• **YOUR ASSIGNMENT**
A word-for-word transcription of the whole listing is required.

====

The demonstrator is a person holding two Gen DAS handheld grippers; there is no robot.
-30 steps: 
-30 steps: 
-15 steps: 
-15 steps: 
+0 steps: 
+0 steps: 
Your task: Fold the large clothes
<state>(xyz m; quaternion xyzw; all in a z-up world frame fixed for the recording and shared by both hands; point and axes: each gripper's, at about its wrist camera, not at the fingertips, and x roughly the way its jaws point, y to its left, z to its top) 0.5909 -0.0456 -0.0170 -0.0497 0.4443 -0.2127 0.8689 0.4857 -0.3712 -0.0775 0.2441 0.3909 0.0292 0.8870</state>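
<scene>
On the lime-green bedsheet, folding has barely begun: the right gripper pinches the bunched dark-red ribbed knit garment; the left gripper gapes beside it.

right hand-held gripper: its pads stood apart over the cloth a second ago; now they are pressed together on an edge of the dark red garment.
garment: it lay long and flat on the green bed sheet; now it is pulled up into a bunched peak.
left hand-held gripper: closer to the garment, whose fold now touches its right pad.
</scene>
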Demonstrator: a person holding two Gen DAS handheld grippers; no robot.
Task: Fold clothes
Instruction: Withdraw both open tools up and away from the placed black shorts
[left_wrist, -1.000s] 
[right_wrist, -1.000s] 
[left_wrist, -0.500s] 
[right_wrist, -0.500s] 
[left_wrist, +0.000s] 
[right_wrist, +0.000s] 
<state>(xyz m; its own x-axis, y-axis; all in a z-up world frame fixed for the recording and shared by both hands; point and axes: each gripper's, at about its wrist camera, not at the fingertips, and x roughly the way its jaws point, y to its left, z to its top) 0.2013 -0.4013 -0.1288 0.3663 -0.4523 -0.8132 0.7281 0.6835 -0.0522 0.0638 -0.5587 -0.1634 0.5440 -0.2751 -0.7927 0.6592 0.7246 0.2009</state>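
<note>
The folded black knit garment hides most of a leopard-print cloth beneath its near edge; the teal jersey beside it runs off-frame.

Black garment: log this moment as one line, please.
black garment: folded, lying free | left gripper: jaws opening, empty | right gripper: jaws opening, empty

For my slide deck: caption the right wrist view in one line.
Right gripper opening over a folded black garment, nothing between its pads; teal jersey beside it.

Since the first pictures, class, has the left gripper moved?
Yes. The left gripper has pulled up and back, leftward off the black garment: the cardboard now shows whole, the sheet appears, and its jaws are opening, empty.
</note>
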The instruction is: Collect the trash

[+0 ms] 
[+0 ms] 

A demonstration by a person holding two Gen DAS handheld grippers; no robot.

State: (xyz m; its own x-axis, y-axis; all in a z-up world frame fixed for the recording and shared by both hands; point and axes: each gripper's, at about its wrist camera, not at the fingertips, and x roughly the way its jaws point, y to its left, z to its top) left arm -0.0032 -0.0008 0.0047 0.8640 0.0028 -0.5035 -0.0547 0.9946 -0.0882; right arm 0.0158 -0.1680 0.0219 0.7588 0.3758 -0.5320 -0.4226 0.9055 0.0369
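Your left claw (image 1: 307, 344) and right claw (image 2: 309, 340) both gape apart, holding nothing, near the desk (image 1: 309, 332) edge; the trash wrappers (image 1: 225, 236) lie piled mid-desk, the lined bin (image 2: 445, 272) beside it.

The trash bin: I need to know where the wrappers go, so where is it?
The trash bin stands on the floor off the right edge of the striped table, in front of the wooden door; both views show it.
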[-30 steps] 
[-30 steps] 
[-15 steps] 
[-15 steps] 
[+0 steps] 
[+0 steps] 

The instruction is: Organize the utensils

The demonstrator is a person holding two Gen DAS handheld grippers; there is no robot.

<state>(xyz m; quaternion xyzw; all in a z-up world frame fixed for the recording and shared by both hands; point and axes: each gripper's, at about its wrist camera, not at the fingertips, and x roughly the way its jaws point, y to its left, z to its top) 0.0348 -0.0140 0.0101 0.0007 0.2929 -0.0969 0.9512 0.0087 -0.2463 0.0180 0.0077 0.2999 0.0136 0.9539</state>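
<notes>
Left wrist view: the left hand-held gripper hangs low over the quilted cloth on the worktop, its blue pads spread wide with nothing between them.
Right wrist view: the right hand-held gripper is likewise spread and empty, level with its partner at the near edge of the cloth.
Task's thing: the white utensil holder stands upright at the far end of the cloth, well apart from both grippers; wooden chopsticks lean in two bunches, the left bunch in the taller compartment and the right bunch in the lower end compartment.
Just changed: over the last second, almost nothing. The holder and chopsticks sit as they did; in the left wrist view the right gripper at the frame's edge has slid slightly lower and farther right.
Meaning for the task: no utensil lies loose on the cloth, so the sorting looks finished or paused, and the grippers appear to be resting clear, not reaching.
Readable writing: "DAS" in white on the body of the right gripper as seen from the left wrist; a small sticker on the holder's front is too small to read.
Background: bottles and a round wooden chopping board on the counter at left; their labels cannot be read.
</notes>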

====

• **COMPLETED TASK**
The demonstrator is a person holding two Gen DAS handheld grippers; there is no robot.
-30 steps: 
-30 steps: 
-15 steps: 
-15 steps: 
+0 steps: 
+0 steps: 
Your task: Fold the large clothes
<state>(xyz m; quaternion xyzw; all in a z-up world frame fixed for the recording and shared by both hands; point and axes: each gripper's, at about its wrist camera, not at the fingertips, and x roughly the way its jaws point, y to its left, z to its top) 0.5909 -0.0456 -0.0170 -0.0497 0.4443 -0.2127 0.8689 0.4857 -0.3712 -0.0775 0.2441 0.3909 0.0292 0.8870</state>
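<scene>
On the lime-green bedsheet, folding has barely begun: the right gripper pinches the bunched dark-red ribbed knit garment; the left gripper gapes beside it.

right hand-held gripper: its pads stood apart over the cloth a second ago; now they are pressed together on an edge of the dark red garment.
garment: it lay long and flat on the green bed sheet; now it is pulled up into a bunched peak.
left hand-held gripper: closer to the garment, whose fold now touches its right pad.
</scene>
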Demonstrator: a person holding two Gen DAS handheld grippers; no robot.
Task: Fold clothes
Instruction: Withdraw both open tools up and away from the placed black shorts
[left_wrist, -1.000s] 
[right_wrist, -1.000s] 
[left_wrist, -0.500s] 
[right_wrist, -0.500s] 
[left_wrist, +0.000s] 
[right_wrist, +0.000s] 
<state>(xyz m; its own x-axis, y-axis; all in a z-up world frame fixed for the recording and shared by both hands; point and axes: each gripper's, at about its wrist camera, not at the fingertips, and x roughly the way its jaws point, y to its left, z to its top) 0.2013 -0.4013 -0.1288 0.3663 -0.4523 -0.8132 0.7281 0.6835 -0.0522 0.0638 -0.5587 -0.1634 0.5440 -0.2751 -0.7927 0.6592 0.7246 0.2009</state>
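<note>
The folded black knit garment hides most of a leopard-print cloth beneath its near edge; the teal jersey beside it runs off-frame.

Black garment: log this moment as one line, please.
black garment: folded, lying free | left gripper: jaws opening, empty | right gripper: jaws opening, empty

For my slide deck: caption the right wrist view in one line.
Right gripper opening over a folded black garment, nothing between its pads; teal jersey beside it.

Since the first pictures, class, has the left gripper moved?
Yes. The left gripper has pulled up and back, leftward off the black garment: the cardboard now shows whole, the sheet appears, and its jaws are opening, empty.
</note>
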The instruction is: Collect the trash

[+0 ms] 
[+0 ms] 

A demonstration by a person holding two Gen DAS handheld grippers; no robot.

State: (xyz m; its own x-axis, y-axis; all in a z-up world frame fixed for the recording and shared by both hands; point and axes: each gripper's, at about its wrist camera, not at the fingertips, and x roughly the way its jaws point, y to its left, z to its top) left arm -0.0032 -0.0008 0.0047 0.8640 0.0028 -0.5035 -0.0547 0.9946 -0.0882; right arm 0.0158 -0.1680 0.0219 0.7588 0.3758 -0.5320 -0.4226 0.9055 0.0369
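Your left claw (image 1: 307, 344) and right claw (image 2: 309, 340) both gape apart, holding nothing, near the desk (image 1: 309, 332) edge; the trash wrappers (image 1: 225, 236) lie piled mid-desk, the lined bin (image 2: 445, 272) beside it.

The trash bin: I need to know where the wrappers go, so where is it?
The trash bin stands on the floor off the right edge of the striped table, in front of the wooden door; both views show it.
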[-30 steps] 
[-30 steps] 
[-15 steps] 
[-15 steps] 
[+0 steps] 
[+0 steps] 

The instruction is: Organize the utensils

The demonstrator is a person holding two Gen DAS handheld grippers; there is no robot.

<state>(xyz m; quaternion xyzw; all in a z-up world frame fixed for the recording and shared by both hands; point and axes: each gripper's, at about its wrist camera, not at the fingertips, and x roughly the way its jaws point, y to its left, z to its top) 0.0348 -0.0140 0.0101 0.0007 0.2929 -0.0969 0.9512 0.0087 -0.2463 0.0180 0.0077 0.2999 0.0136 0.9539</state>
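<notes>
Left wrist view: the left hand-held gripper hangs low over the quilted cloth on the worktop, its blue pads spread wide with nothing between them.
Right wrist view: the right hand-held gripper is likewise spread and empty, level with its partner at the near edge of the cloth.
Task's thing: the white utensil holder stands upright at the far end of the cloth, well apart from both grippers; wooden chopsticks lean in two bunches, the left bunch in the taller compartment and the right bunch in the lower end compartment.
Just changed: over the last second, almost nothing. The holder and chopsticks sit as they did; in the left wrist view the right gripper at the frame's edge has slid slightly lower and farther right.
Meaning for the task: no utensil lies loose on the cloth, so the sorting looks finished or paused, and the grippers appear to be resting clear, not reaching.
Readable writing: "DAS" in white on the body of the right gripper as seen from the left wrist; a small sticker on the holder's front is too small to read.
Background: bottles and a round wooden chopping board on the counter at left; their labels cannot be read.
</notes>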

The requested output is complete.